_TASK_:
Please copy all of the data that follows exactly, leaving any pictures out.
___ INPUT MATERIAL ___
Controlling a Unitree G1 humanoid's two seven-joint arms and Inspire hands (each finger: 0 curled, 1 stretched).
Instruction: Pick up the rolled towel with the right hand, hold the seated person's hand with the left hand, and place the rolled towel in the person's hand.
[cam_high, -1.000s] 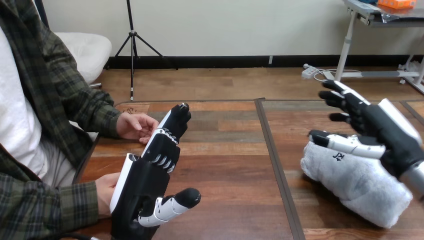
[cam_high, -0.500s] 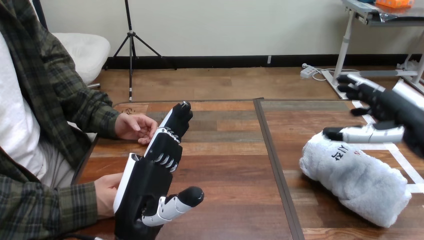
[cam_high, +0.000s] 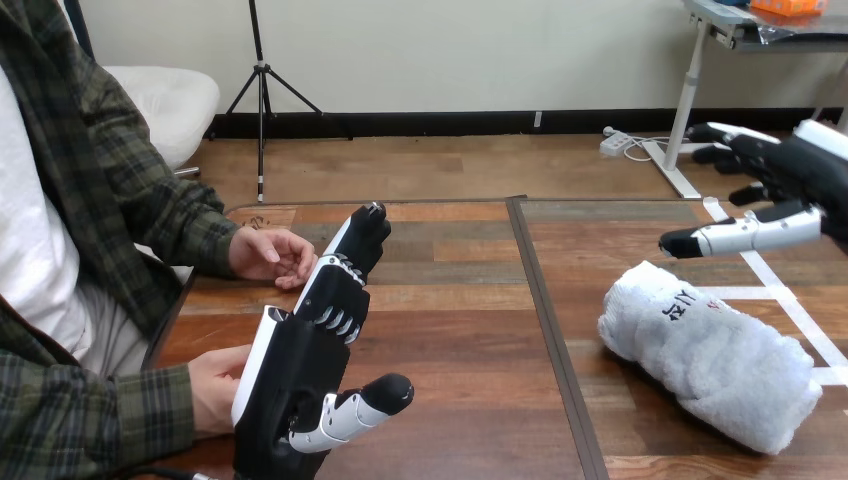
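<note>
Head view: right hand (cam_high: 800, 175) hovers above rolled towel (cam_high: 715, 355).

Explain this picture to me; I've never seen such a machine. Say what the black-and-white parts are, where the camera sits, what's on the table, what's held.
The camera sits on a humanoid robot's head, looking down across a wooden table. The black-and-white parts are its mechanical hands. The left hand stands open, fingers straight, beside a seated person's lower hand and upper hand, gripping neither. The right hand hovers open above a rolled towel lying on the table, apart from it. Nothing is held.
</note>
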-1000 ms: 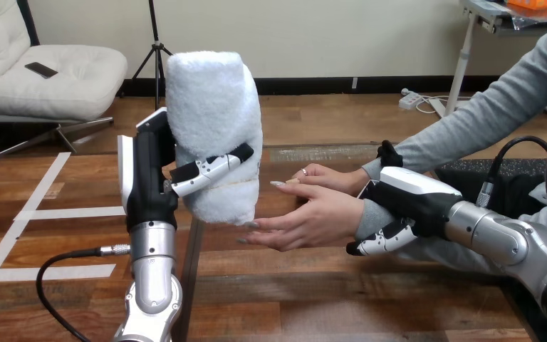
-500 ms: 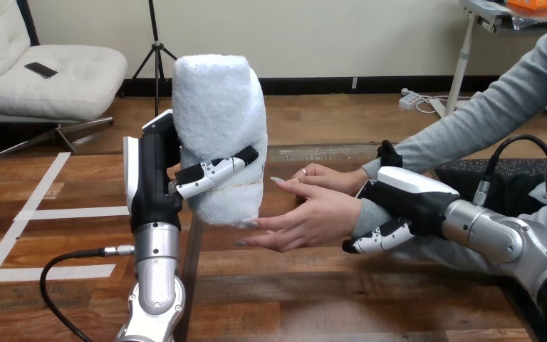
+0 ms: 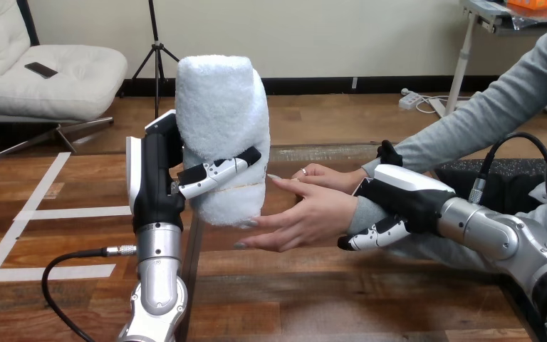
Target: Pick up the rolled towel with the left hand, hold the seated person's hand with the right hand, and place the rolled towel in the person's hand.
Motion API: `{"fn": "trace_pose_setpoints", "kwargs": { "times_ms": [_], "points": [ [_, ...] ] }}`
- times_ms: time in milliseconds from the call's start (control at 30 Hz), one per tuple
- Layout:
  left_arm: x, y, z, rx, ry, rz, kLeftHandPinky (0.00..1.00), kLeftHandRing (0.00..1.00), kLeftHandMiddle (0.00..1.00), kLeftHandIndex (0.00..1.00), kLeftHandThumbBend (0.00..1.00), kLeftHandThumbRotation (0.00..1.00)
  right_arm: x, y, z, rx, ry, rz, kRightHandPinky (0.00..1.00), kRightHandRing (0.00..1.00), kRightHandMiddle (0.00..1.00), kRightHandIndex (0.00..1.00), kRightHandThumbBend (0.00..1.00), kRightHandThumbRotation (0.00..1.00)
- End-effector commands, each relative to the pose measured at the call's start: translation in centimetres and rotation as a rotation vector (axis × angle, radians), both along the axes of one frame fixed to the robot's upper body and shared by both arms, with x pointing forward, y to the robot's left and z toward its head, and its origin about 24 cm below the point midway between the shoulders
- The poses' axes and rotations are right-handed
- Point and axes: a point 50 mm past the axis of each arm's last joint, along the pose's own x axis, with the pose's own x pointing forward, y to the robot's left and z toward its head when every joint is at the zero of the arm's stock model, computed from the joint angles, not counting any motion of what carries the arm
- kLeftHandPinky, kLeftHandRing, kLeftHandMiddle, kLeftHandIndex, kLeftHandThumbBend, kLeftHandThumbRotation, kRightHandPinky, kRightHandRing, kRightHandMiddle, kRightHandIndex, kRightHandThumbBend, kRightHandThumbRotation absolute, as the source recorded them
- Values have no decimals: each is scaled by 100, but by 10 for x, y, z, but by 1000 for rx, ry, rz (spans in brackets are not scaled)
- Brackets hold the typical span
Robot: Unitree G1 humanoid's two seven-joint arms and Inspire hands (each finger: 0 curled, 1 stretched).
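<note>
No readable text, labels, numbers or signs, plain white rolled towel [image 3: 221,121] at left, blank white shells on the left hand [image 3: 155,185] and right hand [image 3: 402,192], unmarked wooden table [image 3: 327,299]

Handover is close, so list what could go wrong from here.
The rolled towel stands tall above the left hand, which grips only its lower part: it may tip on release. The person's open hand lies beside the towel's bottom edge, so the towel could slip past the fingertips.
</note>
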Motion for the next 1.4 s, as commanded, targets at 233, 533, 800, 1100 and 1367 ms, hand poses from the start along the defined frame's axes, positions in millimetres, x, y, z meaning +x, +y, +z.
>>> {"fn": "trace_pose_setpoints", "kwargs": {
  "times_ms": [233,533,800,1100,1367],
  "points": [
    [14,-15,30,-8,-125,-48,31,34,39,41,56,0,32,31,66,49,-218,72,19,23,27,27,53,34],
    [14,-18,28,-16,-114,-58,31,34,39,41,56,0,33,35,68,50,-226,80,18,22,27,26,53,35],
    [13,-22,26,-26,-105,-68,32,35,39,41,56,0,34,38,71,41,-238,95,17,21,25,25,53,35],
    [13,-24,24,-16,-97,-69,32,35,39,41,57,0,35,41,74,49,-244,99,15,19,24,24,53,34],
    [12,-26,23,-26,-88,-75,31,34,39,41,58,0,37,43,76,38,-255,106,14,18,23,23,54,34]
  ]
}}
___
_RESULT OF THE TASK_:
Controlling a Unitree G1 humanoid's two seven-joint arms and Inspire hands (each finger: 0 curled, 1 stretched).
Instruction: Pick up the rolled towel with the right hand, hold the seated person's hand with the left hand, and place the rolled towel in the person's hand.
[cam_high, -1.000s] 
[cam_high, -0.500s] 
[cam_high, +0.000s] 
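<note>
Head view: right hand (cam_high: 800, 175) hovers above rolled towel (cam_high: 715, 355).

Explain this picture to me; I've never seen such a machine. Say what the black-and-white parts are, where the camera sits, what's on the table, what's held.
The camera sits on a humanoid robot's head, looking down across a wooden table. The black-and-white parts are its mechanical hands. The left hand stands open, fingers straight, beside a seated person's lower hand and upper hand, gripping neither. The right hand hovers open above a rolled towel lying on the table, apart from it. Nothing is held.
</note>
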-1000 ms: 
-500 ms: 
+0 ms: 
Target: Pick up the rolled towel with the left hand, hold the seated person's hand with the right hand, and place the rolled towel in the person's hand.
Motion API: `{"fn": "trace_pose_setpoints", "kwargs": { "times_ms": [_], "points": [ [_, ...] ] }}`
- times_ms: time in milliseconds from the call's start (control at 30 Hz), one per tuple
- Layout:
  left_arm: x, y, z, rx, ry, rz, kLeftHandPinky (0.00..1.00), kLeftHandRing (0.00..1.00), kLeftHandMiddle (0.00..1.00), kLeftHandIndex (0.00..1.00), kLeftHandThumbBend (0.00..1.00), kLeftHandThumbRotation (0.00..1.00)
  right_arm: x, y, z, rx, ry, rz, kRightHandPinky (0.00..1.00), kRightHandRing (0.00..1.00), kRightHandMiddle (0.00..1.00), kRightHandIndex (0.00..1.00), kRightHandThumbBend (0.00..1.00), kRightHandThumbRotation (0.00..1.00)
- End-effector commands, each relative to the pose measured at the call's start: translation in centimetres and rotation as a rotation vector (axis × angle, radians), both along the axes of one frame fixed to the robot's upper body and shared by both arms, with x pointing forward, y to the robot's left and z toward its head, and its origin about 24 cm below the point midway between the shoulders
- The poses' axes and rotations are right-handed
- Point and axes: a point 50 mm past the axis of each arm's last joint, along the pose's own x axis, with the pose's own x pointing forward, y to the robot's left and z toward its head when every joint is at the zero of the arm's stock model, computed from the joint angles, not counting any motion of what carries the arm
- kLeftHandPinky, kLeftHandRing, kLeftHandMiddle, kLeftHandIndex, kLeftHandThumbBend, kLeftHandThumbRotation, kRightHandPinky, kRightHandRing, kRightHandMiddle, kRightHandIndex, kRightHandThumbBend, kRightHandThumbRotation absolute, as the source recorded them
- Values have no decimals: each is scaled by 100, but by 10 for x, y, z, but by 1000 for rx, ry, rz (spans in brackets are not scaled)
- Brackets hold the typical span
Robot: Unitree G1 humanoid's two seven-joint arms and Inspire hands (each finger: 0 curled, 1 stretched).
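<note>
No readable text, labels, numbers or signs, plain white rolled towel [image 3: 221,121] at left, blank white shells on the left hand [image 3: 155,185] and right hand [image 3: 402,192], unmarked wooden table [image 3: 327,299]

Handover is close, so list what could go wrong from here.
The rolled towel stands tall above the left hand, which grips only its lower part: it may tip on release. The person's open hand lies beside the towel's bottom edge, so the towel could slip past the fingertips.
</note>
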Motion for the next 1.4 s, as commanded, targets at 233, 533, 800, 1100 and 1367 ms, hand poses from the start along the defined frame's axes, positions in millimetres, x, y, z meaning +x, +y, +z.
>>> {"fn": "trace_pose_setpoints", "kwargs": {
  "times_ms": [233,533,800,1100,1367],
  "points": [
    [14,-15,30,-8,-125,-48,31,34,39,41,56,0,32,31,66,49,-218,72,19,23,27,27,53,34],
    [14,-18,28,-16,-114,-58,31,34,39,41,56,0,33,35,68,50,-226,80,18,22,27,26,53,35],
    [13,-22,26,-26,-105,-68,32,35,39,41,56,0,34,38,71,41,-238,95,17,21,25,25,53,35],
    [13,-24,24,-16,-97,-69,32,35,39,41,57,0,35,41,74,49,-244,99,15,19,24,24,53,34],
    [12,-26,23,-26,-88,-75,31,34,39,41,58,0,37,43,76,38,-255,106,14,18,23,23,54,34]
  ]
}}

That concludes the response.